Dans un prochain bulletin, je me réserve de revenir sur ce point plus en détail.

Je ne citerai aujourd’hui pour illustrer ma pensée que deux exemples qui, à mon avis, sont susceptibles de jeter un peu de lumière sur ce point :

1°) Tous les camarades savent maintenant que la CE élargie est définitivement reportée à la Pentecôte. Comment se fait-il qu’après la CN où il fut question d’en convoquer une autre au bout de trois mois, après qu’on ait pensé à le faire pour Noël, et après qu’on ait voté définitivement pour Pâques, celle-ci soit reportée à la Pentecôte ? La raison en est simple. Pendant des mois, la CE partant d’une sous-estimation des divergences politiques, a négligé la préparation, n’a tiré aucun bulletin intérieur, et par là a rendu impossible une CE élargie qui soit capable de donner une réponse en connaissance de cause.
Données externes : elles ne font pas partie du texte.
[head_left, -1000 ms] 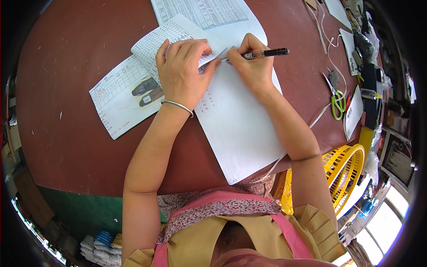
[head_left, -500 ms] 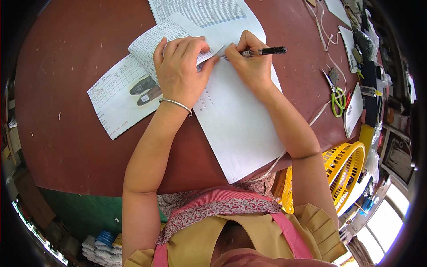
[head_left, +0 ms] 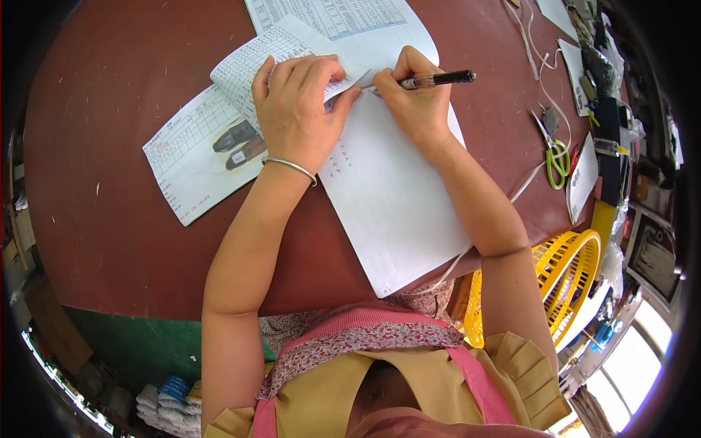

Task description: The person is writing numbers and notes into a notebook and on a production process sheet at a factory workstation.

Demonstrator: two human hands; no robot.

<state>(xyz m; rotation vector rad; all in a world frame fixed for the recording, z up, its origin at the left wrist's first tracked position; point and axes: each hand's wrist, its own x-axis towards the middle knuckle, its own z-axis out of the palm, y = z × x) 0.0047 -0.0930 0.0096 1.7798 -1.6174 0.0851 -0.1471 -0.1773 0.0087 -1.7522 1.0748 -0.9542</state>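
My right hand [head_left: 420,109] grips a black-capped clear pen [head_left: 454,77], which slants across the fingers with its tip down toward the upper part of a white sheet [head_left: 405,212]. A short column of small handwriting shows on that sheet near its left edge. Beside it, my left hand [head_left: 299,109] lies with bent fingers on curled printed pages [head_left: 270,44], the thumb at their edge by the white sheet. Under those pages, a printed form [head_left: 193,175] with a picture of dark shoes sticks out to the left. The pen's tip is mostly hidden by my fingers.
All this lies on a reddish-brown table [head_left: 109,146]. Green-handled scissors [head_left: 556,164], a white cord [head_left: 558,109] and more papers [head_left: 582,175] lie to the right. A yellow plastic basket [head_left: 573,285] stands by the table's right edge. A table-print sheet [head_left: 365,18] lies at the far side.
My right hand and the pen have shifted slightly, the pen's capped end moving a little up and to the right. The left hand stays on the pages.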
Cette négligence qui même involontaire n’en est pas moins un arbitraire, nous a valu des mois et des mois de piétinement, dans un moment où il faut agir.

2°) La dernière « VERITE » publie le document de la CE pour le Congrès du Parti. Comme on pourrait le voir par les procès verbaux de la CE ce document a provoqué de grandes discussions à l’intérieur de la CE et a provoqué la démission du secrétariat. De quelque façon qu’on juge ce document, il aurait été infiniment plus profitable et plus normal pour l’organisation si celle-ci avait pu en connaître le contenu, et l’avoir discuté, bien avant la publication. Qu’on le considère juste ou non, tout le monde est d’accord pour lui accorder une grande importance soit positive soit négative pour l’action ultérieure de l’Opposition en France. Plusieurs points : comme la tactique électorale est son orientation générale n’étaient pas encore résolus par la Ligue et étaient même sujet à discussion. Je ne pourrais à aucun titre faire grief de l’avoir publié. Il était indispensable que l’Opposition porte sa voix devant le Congrès du Parti, et la CE avait le devoir de parler au nom de l’opposition, mais ce que je reproche, c’est qu’ayant des mois devant soi pour faire ce document, en accord avec toute l’organisation, la CE ne l’a pas fait.

Ici, nous nous heurtons en plein à ces méthodes, qui, en fin de compte, sont arbitraires, qu’on le veuille ou non, il en résulte un mépris pour l’organisation dans son ensemble.

Il est grand temps qu’en bataillant pour une politique juste, il faudrait tout de même lutter pour instaurer un régime intérieur sain et des méthodes justes. L’un sans l’autre est inconcevable, est un non sens. C’est de cette condition que dépendent nos progrès et notre avenir.